12. The Reality Check

Six failure modes I've watched SDD run into. None is a reason to abandon it; each is a reason to apply the decision filter.

Review overload. A spec that generates 800 lines of artifacts moves the bottleneck from writing code to reviewing specs. You haven't removed work, you've relocated it. If spec review is slower than the code review it replaced, the spec is tax.

False control. A detailed spec feels like control, but the agent can satisfy every line and still produce something wrong, because the spec encoded your misunderstanding faithfully. Precision is not correctness.

Spec/code drift. In spec-anchored workflows, the spec and code diverge the moment someone edits code directly and skips the spec. Now you have two sources of truth and no way to know which is right. Drift turns a contract back into a stale comment.

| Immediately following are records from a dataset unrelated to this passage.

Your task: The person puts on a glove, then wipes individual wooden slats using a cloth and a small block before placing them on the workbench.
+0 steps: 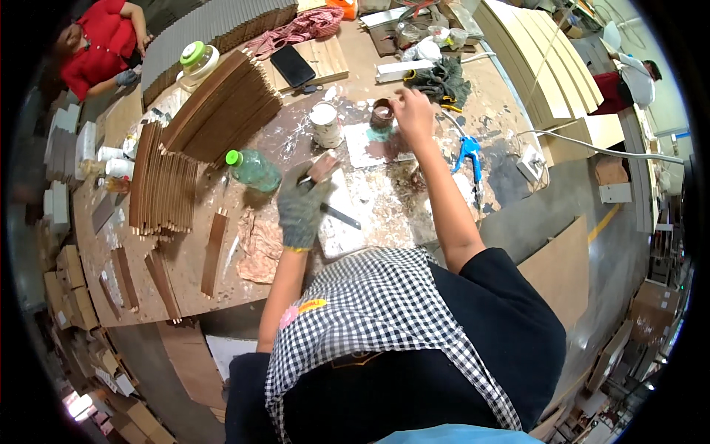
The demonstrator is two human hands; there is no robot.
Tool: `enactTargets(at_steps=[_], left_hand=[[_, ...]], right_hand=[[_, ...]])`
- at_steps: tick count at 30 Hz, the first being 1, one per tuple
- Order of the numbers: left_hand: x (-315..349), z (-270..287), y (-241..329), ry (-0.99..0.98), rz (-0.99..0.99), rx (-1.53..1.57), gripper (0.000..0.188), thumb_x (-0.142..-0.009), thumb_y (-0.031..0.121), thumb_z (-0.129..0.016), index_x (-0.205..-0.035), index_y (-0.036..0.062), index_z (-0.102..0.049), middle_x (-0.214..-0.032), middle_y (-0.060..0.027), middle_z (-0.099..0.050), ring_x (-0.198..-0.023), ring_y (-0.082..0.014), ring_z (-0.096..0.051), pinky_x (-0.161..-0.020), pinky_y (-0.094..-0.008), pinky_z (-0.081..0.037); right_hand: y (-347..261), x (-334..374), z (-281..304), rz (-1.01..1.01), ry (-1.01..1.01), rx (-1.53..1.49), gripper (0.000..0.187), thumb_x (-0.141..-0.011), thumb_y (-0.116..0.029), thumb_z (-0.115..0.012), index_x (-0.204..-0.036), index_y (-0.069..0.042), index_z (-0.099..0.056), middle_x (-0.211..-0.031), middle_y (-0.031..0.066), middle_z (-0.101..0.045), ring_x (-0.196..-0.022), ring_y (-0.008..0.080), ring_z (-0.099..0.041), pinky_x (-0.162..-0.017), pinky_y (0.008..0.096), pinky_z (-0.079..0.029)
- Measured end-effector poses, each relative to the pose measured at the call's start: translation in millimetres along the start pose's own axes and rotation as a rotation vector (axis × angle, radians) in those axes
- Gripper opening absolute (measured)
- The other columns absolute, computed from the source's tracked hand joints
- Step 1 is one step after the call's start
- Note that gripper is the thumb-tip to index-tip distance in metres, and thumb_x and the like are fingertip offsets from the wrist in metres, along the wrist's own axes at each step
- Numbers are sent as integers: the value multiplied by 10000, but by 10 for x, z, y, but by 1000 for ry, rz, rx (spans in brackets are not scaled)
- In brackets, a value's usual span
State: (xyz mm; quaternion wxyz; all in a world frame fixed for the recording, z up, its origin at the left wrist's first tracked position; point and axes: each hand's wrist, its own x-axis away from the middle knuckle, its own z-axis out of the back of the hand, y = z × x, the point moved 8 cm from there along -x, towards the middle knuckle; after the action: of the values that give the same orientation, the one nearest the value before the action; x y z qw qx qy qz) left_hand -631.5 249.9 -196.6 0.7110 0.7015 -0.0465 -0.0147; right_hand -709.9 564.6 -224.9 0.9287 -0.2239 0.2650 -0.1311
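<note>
My left hand [299,214], in a grey knit glove, is closed around a short brown wooden piece [322,168]. A dark, narrow tool handle [341,216] sticks out beside the glove; I cannot tell whether the hand holds it or it lies on the board. My bare right hand [414,115] reaches across the table with fingers bent together at the rim of a small brown jar [382,113]. What the fingertips pinch is hidden. Left of that jar stands a white, paint-smeared can [325,124]. A paint-stained white board [355,144] lies beneath the jar.
A green-capped bottle [254,170] stands left of the glove, near stacked brown slats [214,111]. Loose slats [214,253] and a crumpled cloth [260,248] lie nearer. On the right are a blue air gun [469,157] and dark gloves [442,80]. A phone [293,66] lies farther back.
</note>
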Motion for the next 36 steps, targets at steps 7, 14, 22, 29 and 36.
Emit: enactTargets(at_steps=[7, 14, 22, 29, 36], left_hand=[[391, 389, -306, 98, 263, 89, 504, -818, 60, -752, -1274, -41, -563, -1185, -121, -615, -1049, -195, -603, -881, -320, -533], [672, 850, -224, 205, 191, 59, 508, -792, -7, -736, -1267, -33, -559, -1184, -98, -605, -1014, -173, -598, -831, -286, -527], [792, 879, -523, 230, 347, 134, 484, -805, -43, -697, -1269, -33, -558, -1196, -101, -603, -998, -180, -595, -823, -292, -536], [579, 714, -171, 146, 107, -126, 498, -826, 55, -744, -1284, -22, -567, -1276, -124, -571, -1163, -231, -549, -997, -348, -472], [369, 470, -29, 137, 55, 117, 438, -845, 54, -738, -1241, -24, -567, -1199, -95, -595, -1089, -199, -579, -932, -314, -498]], right_hand=[[-1408, 200, -781, 323, -388, -233, 547, -856, -314, -748, -1366, -205, -582, -1355, 167, -563, -1224, 357, -551, -983, 452, -484], [-1105, -249, -96, 269, -19, -390, 413, -801, -242, -782, -1200, -179, -692, -1229, 124, -636, -1093, 300, -627, -916, 412, -521], [141, -844, 275, 69, 3, -200, 435, -798, -332, -762, -1168, -107, -717, -1138, 163, -675, -1036, 332, -658, -907, 396, -521], [84, -578, -102, 191, -192, -216, 478, -784, -386, -772, -1171, -112, -707, -1159, 157, -670, -1060, 335, -642, -939, 406, -502], [-713, 675, 109, -158, -657, -681, 310, -921, -338, -691, -1102, -94, -753, -944, 106, -726, -842, 205, -666, -710, 330, -511]])
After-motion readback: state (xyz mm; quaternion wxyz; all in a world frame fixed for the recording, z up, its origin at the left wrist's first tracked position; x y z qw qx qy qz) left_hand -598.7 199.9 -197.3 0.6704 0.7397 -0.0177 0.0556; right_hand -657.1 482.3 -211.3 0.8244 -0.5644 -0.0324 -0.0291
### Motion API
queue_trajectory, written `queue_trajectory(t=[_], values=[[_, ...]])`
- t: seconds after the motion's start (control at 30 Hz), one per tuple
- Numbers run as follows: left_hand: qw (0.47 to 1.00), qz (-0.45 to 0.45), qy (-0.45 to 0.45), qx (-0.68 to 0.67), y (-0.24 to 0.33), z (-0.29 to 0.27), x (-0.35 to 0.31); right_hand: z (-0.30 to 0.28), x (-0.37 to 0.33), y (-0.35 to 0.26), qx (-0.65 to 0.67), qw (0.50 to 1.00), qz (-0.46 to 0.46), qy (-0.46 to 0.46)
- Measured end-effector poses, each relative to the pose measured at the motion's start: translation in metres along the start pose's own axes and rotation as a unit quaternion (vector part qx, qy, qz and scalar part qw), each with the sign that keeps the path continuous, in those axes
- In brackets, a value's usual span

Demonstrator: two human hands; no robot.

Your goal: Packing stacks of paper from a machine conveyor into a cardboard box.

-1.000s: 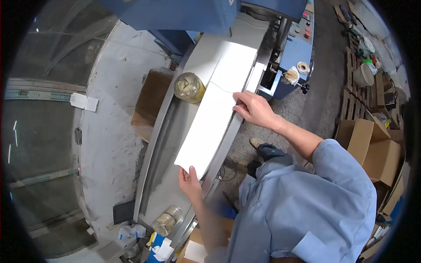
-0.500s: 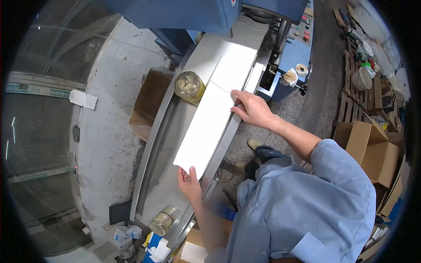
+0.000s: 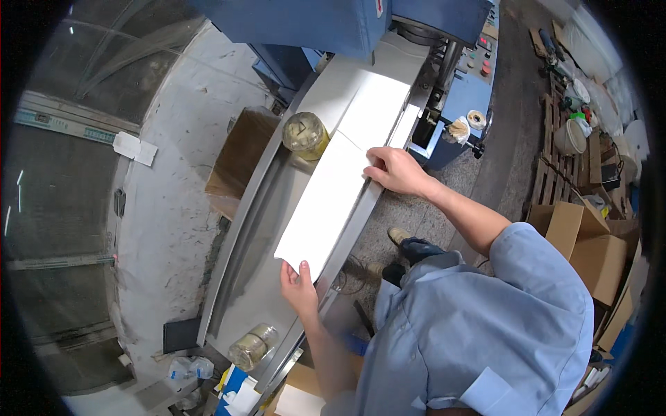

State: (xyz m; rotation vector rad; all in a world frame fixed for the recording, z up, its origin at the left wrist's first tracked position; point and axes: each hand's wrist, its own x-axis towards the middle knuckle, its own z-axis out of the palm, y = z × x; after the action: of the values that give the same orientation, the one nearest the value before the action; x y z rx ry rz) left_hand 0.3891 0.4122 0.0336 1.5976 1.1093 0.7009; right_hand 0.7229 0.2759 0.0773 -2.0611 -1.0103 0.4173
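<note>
A long white paper sheet [image 3: 326, 208] lies lengthwise along the grey metal bed of a machine [image 3: 239, 305]. My left hand [image 3: 300, 288] grips its near end, thumb on top and the other fingers partly beneath. At the right edge, by the sheet's far end, my right hand [image 3: 397, 170] pinches with thumb and forefinger; the other fingers are curled. Another white sheet [image 3: 378, 104] continues beyond it toward the machine, a thin line marking where the two meet. Whether each is one sheet or a stack, I cannot tell.
A cylindrical weight-like jar [image 3: 305, 135] stands left of the sheets, and a second jar [image 3: 252, 347] is at the bed's near end. Blue machine housing [image 3: 298, 24] overhangs the far end. Right of it is a control panel [image 3: 479, 62]. Cardboard boxes [image 3: 590, 256] stand at right.
My right thumb and forefinger have drawn closer together at the sheet's edge. My left hand keeps its hold on the near end. The whole view has shifted slightly.
</note>
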Motion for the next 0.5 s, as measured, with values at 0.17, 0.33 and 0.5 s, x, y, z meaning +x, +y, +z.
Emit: queue_trajectory(t=[0.17,0.33,0.5], values=[[1.000,0.014,0.025,0.000,-0.010,-0.011,-0.003,0.019,-0.003,-0.001,0.026,0.999,-0.018,-0.035],[0.997,-0.020,0.078,-0.017,-0.028,-0.050,-0.007,0.049,-0.016,-0.013,0.051,0.993,-0.032,-0.099],[0.993,-0.049,0.102,0.021,-0.060,-0.112,-0.009,0.079,-0.034,-0.050,0.032,0.974,-0.194,-0.111]])
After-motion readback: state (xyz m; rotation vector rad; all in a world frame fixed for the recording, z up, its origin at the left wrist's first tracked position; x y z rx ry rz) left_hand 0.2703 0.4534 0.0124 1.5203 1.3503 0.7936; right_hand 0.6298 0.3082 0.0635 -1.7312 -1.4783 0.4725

The multi-file divergence trap. When an agent fans out across many files, each can drift toward a different interpretation. State checkpoints, snapshotting agreed truth before parallel work, are the only reliable defense.

Natural language bottoms out. Even EARS can't make "intuitive UX" machine-precise. Some intent is irreducibly fuzzy, and pretending otherwise just produces confident wrong answers.

Spec-as-source repeats old risks. "Edit only the spec, regenerate the code" is the dream, but it reinvents the problems of code generation: opaque output, debugging a thing you didn't write, and trusting a compiler you can't fully inspect.

13. Adoption Strategy

Don't roll out SDD as a mandate. Roll it out where the ambiguity tax is highest, prove it, then expand.

Phase	Focus	Goal
Weeks 1 to 2	Pick one high-blast-radius, high-ambiguity workstream	Feel where specs earn their keep
Weeks 3 to 4	Add EARS for the requirements that bite	Reduce misinterpretation, measure review time
Month 2	Introduce one execution-layer tool (e.g., a verification gate)	Catch spec/code drift automatically
Month 3	Codify your own decision filter	Make "spec or skip?" a team reflex, not a ritual

The goal isn't "we do SDD now." It's "we know exactly when SDD pays, and we skip it when it doesn't."

Closing

Spec-driven development is not a methodology you adopt wholesale. It's a cost-management strategy for the two taxes that bracket every AI-assisted change: the ambiguity tax on the left, the surplus-structure tax on the right. Good engineering is finding the bottom of that curve, per change, not per team. So the rule is simple, and it's the whole post in one line:

Spec it when ambiguity is expensive. Skip it when the code is cheaper than the ceremony.